Wearing History 1002: Smooth Sailing

Pattern Description

Reproduction of a 1930ies sports outfit: long trousers or shorts and a blouse with yoke and puff sleeves.

Pattern Sizing

2 Size Packets:

Packet A: Bust 30-32-34, Waist 24-26-28, Hip 33-35-37

Packet B: Bust 36-38-40, Waist 30-32-34, Hip 39-41-43

I graded the largest size from packet B up by 2 sizes

Did it look like the photo/drawing on the pattern envelope once you were done sewing with it?

Yes

Were the instructions easy to follow?

Yes. The method described for sewing the trousers was different from the method I use for making pants. I stuck to my original method and it worked out fine.

How is the fit of the finished garment?

Trousers: They fit very well, but I had to make them tighter again by 12 cm which is a lot! So after all, I could have saved the time for grading this pattern. The pants have a high waist and low crotch which is typical for period pants and they are very comfortable to wear. 

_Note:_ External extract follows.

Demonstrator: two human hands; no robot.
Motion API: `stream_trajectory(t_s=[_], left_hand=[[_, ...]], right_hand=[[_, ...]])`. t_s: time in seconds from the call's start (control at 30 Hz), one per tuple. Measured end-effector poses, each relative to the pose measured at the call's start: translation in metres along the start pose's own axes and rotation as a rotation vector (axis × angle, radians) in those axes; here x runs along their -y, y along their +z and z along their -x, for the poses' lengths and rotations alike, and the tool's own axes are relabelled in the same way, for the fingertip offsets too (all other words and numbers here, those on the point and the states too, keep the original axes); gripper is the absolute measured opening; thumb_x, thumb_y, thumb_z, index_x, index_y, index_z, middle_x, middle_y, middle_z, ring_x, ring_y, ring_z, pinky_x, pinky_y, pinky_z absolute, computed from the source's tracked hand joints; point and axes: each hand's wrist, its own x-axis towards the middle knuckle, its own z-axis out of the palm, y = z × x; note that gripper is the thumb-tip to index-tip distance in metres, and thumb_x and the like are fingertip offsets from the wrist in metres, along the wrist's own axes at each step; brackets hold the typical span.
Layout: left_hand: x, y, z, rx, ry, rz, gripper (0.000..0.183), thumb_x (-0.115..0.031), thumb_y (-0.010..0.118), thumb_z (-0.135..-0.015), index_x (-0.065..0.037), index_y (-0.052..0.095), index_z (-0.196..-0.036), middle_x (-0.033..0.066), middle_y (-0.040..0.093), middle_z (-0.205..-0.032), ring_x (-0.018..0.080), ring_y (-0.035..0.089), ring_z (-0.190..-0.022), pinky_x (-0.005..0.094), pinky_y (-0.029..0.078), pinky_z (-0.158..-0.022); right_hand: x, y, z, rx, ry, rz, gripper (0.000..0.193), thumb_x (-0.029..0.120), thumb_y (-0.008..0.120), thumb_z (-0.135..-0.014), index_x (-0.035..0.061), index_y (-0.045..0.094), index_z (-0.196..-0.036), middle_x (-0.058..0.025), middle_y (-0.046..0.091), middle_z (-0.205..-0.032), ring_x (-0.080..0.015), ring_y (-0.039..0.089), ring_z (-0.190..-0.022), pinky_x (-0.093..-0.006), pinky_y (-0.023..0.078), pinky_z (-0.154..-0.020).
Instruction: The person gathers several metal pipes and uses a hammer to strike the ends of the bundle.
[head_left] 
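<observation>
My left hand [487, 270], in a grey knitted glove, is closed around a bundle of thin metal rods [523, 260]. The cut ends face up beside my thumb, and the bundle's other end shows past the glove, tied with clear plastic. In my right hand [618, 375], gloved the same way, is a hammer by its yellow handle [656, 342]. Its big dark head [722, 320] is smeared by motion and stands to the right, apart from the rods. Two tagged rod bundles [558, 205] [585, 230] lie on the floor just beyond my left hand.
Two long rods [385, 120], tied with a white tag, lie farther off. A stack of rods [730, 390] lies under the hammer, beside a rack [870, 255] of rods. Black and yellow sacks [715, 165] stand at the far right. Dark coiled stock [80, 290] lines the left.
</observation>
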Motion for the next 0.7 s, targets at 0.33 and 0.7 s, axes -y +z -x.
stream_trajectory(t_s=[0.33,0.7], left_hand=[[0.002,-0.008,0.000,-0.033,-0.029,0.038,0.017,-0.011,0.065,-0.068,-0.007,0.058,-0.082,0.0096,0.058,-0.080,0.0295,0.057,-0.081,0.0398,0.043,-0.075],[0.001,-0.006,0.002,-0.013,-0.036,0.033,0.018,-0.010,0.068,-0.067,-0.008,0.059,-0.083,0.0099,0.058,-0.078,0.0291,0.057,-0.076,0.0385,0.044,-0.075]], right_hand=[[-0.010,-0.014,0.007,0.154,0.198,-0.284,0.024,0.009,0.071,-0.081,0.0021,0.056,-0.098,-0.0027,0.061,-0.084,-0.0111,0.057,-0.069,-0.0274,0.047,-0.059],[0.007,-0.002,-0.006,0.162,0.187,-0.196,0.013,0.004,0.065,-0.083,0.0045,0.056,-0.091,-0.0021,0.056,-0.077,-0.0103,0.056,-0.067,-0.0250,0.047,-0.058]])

Blouse: even after enlarging the pattern, the blouse is a little tight, especially the armhole and the sleeve cuff. I know that this is a standard problem with vintage patterns, at least for me, as I have large upper arms. The armholes are extremely narrow and the the bodice parts are getting wider under the armholes, this looks a little strange on me, but I think the main problem is the small armhole.

Likes / Dislikes?

Like:

  • Detailed instructions.
  • The pattern is very precise, all parts are fitting together perfectly.
  • The trousers fit very well and are extremely slimming. It is a versatile pattern which will look good both with a modern and a vintage look.
  • The blouse is very nice. Sweet but not too girly (I’m past 40 – I’m done with girly stuff) The yoke and pockets are good for variations like two-tone styles or cutting pieces on the bias.

Dislike:

  • The sizing was completely off for me. I really don’t know why I ALWAYS have sizing issues with each and every pattern. I am plus size, but well proportioned, so I would have expected the two parts to have more or less the same waist diameter, but far from it. Maybe the problem is with me, I really don’t know. Pattern sizing remains one of the mysteries of the modern world …

Fabric used

Pants: a lightweight herringbone patterned cotton

Blouse: cotton with little puffy dots, acutally a scrap piece from a nightgown a made some time ago

Pattern alterations or any design changes:

I enlarged the pattern by 2 sizes

After the first fitting I had to take in the seams and darts of the trousers by 12 cm (approx 4.5″).

I made the front tucks of the trousers longer because the end was sitting right in the middle of my paunch – not very flattering.

Would you sew it again? Would you recommend it to others?

I will sew the trousers again – more than once, I’m sure. I am goingt to add some pockets to the front and/or back, for convenience. The blouse will also get a second chance after I enlarge the sleeves. But even if I end up with “only” a good pattern for trousers it will be worth the money.

I think the pattern is suitable for beginners with some sewing experience: gathering the bodice of the blouse yoke and inserting a zipper in the trousers are the most difficult parts.

Miscellaneous:

  • Time required: Trousers approx. 2 hours, Blouse approx. 3 hours
  • Cost of fabric/notions: 5 Euro for the trouser fabric, approx. 0.20 Euro for the zipper, the rest from my stash
  • Cost of pattern:  22 $ at  Wearing History

Overall Impression:

A nicely made pattern which is well worth it’s money.